Much of the trenchless pipeline reconstruction will be accomplished using a polyester felt liner impregnated with resin and inverted into the damaged pipe with water, then cured in place with hot water to the shape of the host pipe. During the installation process, the resin is forced into cracks, joints and other irregularities of the host pipe to form a mechanical lock between the host pipe and the liner that holds them firmly in place. After the new pipe has cured, service lateral lines will be reopened with a remote-controlled robotic cutter.
Additional contracts for the rehabilitation of the remaining 40,000 lineal feet of existing sewers to be rehabilitated in the Central Business District will be completed by the end of 2005.
Sewer design and structural rehabilitation activities in the Gentilly area began in July 2001. The rehabilitation work in this area includes rehabilitating some 1,600 manholes and 163,000 feet of sewer line. The contracts are being performed by D&O Contractors, Boh Brothers Construction, and Wallace C. Drennan of New Orleans, Louisiana, and Roland Pugh Construction Birmingham, Alabama.

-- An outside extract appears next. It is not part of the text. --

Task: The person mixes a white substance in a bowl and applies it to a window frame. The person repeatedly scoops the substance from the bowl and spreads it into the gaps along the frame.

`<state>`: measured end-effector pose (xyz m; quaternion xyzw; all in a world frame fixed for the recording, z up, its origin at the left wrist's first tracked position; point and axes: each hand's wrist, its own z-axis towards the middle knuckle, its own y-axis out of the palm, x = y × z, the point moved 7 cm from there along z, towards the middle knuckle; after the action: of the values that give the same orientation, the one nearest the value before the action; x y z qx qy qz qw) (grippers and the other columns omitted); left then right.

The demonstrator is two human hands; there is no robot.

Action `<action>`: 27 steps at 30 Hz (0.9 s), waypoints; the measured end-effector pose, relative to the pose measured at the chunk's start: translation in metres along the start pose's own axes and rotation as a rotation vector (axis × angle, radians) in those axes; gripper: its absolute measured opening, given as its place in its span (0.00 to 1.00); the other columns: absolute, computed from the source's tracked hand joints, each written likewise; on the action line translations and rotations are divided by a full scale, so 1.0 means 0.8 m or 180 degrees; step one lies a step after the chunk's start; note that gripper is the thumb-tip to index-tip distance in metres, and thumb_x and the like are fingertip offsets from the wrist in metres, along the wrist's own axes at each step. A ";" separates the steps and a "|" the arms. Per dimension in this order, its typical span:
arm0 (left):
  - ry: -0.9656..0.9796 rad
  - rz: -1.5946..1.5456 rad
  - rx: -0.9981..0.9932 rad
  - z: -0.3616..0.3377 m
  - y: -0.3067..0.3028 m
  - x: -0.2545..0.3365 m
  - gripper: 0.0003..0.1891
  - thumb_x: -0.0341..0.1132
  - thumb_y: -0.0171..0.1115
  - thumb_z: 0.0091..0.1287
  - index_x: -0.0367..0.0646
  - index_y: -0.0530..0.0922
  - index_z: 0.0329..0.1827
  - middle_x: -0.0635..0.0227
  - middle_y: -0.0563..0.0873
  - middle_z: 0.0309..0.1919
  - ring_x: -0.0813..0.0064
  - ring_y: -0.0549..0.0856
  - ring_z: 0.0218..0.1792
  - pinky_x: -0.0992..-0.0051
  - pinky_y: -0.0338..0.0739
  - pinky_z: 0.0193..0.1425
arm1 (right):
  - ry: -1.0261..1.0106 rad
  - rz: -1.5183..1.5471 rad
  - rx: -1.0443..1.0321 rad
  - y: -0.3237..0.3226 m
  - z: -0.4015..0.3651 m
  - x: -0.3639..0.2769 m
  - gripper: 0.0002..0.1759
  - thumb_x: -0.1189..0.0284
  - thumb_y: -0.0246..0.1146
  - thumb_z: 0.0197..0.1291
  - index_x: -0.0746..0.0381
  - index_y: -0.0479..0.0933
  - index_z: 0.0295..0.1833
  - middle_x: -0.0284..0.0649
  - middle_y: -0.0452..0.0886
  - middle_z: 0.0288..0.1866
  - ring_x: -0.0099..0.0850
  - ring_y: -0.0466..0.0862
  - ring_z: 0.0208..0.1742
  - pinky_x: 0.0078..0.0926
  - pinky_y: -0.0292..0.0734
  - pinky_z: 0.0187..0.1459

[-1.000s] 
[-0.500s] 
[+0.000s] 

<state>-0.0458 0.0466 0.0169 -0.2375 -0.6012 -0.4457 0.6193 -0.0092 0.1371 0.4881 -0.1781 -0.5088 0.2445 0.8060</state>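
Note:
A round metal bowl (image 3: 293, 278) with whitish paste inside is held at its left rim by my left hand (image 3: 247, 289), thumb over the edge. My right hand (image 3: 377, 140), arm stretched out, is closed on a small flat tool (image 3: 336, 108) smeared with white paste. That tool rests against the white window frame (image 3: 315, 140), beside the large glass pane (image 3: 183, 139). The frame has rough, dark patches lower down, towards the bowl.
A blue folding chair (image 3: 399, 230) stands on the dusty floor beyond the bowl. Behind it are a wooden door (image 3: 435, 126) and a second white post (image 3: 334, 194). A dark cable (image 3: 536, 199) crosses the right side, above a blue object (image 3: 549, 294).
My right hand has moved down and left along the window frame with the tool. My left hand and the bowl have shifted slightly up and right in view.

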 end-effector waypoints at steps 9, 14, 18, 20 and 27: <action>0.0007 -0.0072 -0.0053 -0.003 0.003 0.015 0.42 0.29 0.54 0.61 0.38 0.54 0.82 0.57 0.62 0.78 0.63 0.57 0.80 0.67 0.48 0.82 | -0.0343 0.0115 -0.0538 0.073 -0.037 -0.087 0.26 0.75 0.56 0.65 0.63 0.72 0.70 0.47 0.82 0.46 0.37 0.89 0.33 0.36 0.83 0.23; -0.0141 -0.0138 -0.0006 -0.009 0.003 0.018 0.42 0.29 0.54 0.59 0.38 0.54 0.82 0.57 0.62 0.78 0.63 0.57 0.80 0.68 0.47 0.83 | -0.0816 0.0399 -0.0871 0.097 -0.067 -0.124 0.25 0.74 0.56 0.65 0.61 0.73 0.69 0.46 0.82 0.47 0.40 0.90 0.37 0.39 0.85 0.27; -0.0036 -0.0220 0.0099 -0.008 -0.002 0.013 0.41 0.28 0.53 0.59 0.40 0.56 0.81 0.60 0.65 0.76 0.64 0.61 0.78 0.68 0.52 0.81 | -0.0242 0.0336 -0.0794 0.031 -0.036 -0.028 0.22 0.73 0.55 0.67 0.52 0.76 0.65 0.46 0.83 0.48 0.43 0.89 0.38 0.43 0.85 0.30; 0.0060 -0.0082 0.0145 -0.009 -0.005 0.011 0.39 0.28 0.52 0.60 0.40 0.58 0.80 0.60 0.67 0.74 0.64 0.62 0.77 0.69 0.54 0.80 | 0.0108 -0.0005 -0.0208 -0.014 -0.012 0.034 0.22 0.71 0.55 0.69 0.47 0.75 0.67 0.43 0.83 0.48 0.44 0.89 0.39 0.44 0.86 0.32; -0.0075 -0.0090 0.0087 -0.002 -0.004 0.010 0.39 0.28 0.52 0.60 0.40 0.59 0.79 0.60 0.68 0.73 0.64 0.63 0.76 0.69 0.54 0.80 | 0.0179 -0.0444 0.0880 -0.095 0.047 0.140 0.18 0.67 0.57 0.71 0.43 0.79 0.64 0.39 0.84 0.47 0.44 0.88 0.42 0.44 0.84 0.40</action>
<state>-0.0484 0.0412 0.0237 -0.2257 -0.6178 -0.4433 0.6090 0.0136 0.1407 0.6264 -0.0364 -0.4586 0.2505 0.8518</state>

The Sewer Rehabilitation Future
Surveys in the remaining districts will be conducted at a rate of one per year, with the final survey scheduled for completion in 2006. In addition, planning is ongoing for numerous capacity related projects, which will provide for improved hydraulic capacity to pump stations and force mains. Actual construction and remedial work in the nine districts on the East Bank must be completed by 2010, according to consent decree requirements.
Thus far, the Sewerage and Water Board and its contractors have met the tight consent decree timeline for the initial phases of the project--most ahead of schedule. In addition, the traffic delays along several major avenues were cut in half by the use of trenchless technology.
At this time, discussions of future funding options are underway by the S&WB, its financial advisors and bond counsel. The future of SSERP, naturally, depends on the availability of funds to complete the projects and complete them in accordance with EPA deadlines to avoid large fines of up to $15,000 per day.
The S&WB has kept the public informed of the SSERP projects through billing inserts, its website, news releases, media briefings, public hearings and meetings, special neighborhood meetings and participation in meetings scheduled by the Mayor or councilpersons.
Because of the high visibility of smoke and dyed water testing and televising of the sewer lines, the S&WB schedules special demonstrations of the tests prior to work beginning. Invited to the demonstrations are area residents, neighborhood and civic associations, environmental groups, elected officials and the media.
To date, over $93 million has been expended for work identified under the SSERP. In addition, the following inspection and rehabilitation efforts have been completed so far:
* 5.1 million feet of sanitary sewer pipe have been inspected;
* Over 291,000 feet of sewer pipe have been rehabilitated;
* Over 19,200 sewer manholes have been inspected; and
* Over 2,600 sewer manholes have been rehabilitated.